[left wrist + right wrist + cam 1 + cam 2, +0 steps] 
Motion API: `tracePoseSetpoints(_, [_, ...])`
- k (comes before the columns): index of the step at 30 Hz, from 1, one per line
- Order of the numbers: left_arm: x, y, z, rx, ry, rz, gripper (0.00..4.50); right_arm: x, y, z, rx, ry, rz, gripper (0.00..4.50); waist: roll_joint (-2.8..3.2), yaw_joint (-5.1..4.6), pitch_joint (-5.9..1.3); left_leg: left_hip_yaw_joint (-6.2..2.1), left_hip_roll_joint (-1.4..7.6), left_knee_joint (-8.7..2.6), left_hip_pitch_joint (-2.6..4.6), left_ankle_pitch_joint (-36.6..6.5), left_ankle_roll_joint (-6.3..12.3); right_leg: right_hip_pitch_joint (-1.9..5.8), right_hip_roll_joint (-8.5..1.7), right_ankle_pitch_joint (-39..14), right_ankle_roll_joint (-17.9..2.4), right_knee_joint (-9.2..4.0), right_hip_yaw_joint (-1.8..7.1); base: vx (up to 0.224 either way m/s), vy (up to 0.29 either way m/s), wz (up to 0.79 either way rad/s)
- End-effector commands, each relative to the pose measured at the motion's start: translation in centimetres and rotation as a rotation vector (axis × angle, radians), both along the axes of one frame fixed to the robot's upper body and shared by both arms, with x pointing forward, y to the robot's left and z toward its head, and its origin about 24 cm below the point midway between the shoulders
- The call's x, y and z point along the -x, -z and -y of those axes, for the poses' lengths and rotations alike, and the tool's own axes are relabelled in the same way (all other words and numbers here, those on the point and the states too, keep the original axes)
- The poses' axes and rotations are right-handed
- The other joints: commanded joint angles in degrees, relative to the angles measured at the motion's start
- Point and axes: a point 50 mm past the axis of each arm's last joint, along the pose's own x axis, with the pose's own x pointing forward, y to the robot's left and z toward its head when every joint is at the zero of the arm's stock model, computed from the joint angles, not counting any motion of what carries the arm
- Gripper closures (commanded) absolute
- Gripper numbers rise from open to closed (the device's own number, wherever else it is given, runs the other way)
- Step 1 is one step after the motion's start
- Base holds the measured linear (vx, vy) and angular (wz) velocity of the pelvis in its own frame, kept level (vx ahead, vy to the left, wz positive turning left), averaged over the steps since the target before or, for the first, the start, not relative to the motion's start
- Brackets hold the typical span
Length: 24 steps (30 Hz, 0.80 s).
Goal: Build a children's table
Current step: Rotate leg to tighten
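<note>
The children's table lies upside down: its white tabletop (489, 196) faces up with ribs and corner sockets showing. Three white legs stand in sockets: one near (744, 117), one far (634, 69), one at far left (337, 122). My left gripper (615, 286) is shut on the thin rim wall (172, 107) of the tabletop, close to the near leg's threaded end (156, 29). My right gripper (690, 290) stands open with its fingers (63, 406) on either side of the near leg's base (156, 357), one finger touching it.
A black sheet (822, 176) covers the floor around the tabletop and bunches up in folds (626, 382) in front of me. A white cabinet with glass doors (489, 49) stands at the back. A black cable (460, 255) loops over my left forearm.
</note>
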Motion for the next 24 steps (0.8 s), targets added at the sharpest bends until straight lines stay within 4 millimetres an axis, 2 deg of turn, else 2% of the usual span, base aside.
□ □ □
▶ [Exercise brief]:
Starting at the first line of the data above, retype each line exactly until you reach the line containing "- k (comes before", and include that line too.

▶ [Task result]:
[left wrist + right wrist + cam 1 + cam 2, +0 steps] 
Motion API: `tracePoseSetpoints(_, [_, ...])`
- k (comes before the columns): index of the step at 30 Hz, from 1, one per line

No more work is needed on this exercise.